O ministro do Supremo Tribunal Federal (STF), André Mendonça, resolveu quebrar o silêncio para tentar dissipar a névoa de suspeitas que insiste em rondar seu gabinete. Em uma nota que busca reafirmar a sobriedade da toga, Mendonça negou terminantemente ter tido qualquer acesso aos elementos da delação premiada de Daniel Vorcaro, o comandante do Banco Master que decidiu cantar para os investigadores em troca de benefícios judiciais. A declaração surge como um escudo institucional em um momento onde o vazamento de informações sigilosas em Brasília costuma ser mais frequente que o cafezinho nos corredores da corte, especialmente quando o enredo envolve o “Olimpo” do Judiciário e o submundo das finanças.

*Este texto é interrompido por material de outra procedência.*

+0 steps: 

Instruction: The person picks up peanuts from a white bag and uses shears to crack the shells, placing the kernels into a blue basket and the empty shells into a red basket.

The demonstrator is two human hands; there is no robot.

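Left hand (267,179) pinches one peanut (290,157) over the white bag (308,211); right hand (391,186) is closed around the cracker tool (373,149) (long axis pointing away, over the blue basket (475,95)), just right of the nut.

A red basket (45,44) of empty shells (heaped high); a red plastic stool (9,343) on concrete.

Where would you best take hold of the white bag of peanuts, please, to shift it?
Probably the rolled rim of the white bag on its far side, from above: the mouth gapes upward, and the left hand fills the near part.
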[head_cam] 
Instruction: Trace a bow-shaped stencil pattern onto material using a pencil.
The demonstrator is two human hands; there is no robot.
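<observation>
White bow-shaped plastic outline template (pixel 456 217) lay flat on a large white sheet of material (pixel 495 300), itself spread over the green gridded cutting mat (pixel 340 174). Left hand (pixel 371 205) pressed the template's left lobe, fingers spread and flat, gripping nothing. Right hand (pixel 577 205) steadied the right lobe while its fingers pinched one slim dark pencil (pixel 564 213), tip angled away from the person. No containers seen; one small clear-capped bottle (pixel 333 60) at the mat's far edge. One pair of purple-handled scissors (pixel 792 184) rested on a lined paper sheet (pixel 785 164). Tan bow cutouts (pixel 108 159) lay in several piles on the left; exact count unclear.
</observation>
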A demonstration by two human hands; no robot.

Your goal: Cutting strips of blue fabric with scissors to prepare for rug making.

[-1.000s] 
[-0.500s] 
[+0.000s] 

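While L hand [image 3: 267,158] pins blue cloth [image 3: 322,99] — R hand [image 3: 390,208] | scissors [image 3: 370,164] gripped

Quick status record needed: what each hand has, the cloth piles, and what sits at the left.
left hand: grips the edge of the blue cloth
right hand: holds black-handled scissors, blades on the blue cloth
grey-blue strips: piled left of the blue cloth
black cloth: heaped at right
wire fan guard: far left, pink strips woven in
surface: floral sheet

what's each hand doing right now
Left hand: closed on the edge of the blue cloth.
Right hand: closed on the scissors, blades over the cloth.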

Para Mendonça, as notícias de que ele teria consultado os detalhes da confissão de Vorcaro não passam de ruído de bastidor sem qualquer fundamento fático. O magistrado tenta reforçar a ideia de que a imparcialidade do STF permanece blindada contra a curiosidade alheia, mesmo quando o conteúdo da delação promete sacudir as estruturas de poder na capital federal. Enquanto Daniel Vorcaro tenta negociar sua liberdade entregando o mapa da mina, André Mendonça se esforça para manter a distância regulamentar de um processo que, por sua própria natureza, é um campo minado onde qualquer aproximação é lida como um movimento estratégico no xadrez da impunidade.
No entanto, no teatro de vaidades que é a capital federal, as negativas oficiais muitas vezes servem apenas para aumentar o volume das conversas de pé de orelha. A insistência do ministro em afirmar que não bisbilhotou os autos do banqueiro revela o tamanho da pressão que o caso Banco Master exerce sobre o Supremo. Entre a retórica da transparência e a realidade do sigilo, Mendonça joga na defesa, tentando garantir que seu nome não seja arrastado para dentro de um depoimento que, se confirmado, pode transformar a “amizade” entre grandes banqueiros e o topo da magistratura em um pesadelo jurídico de proporções astronômicas.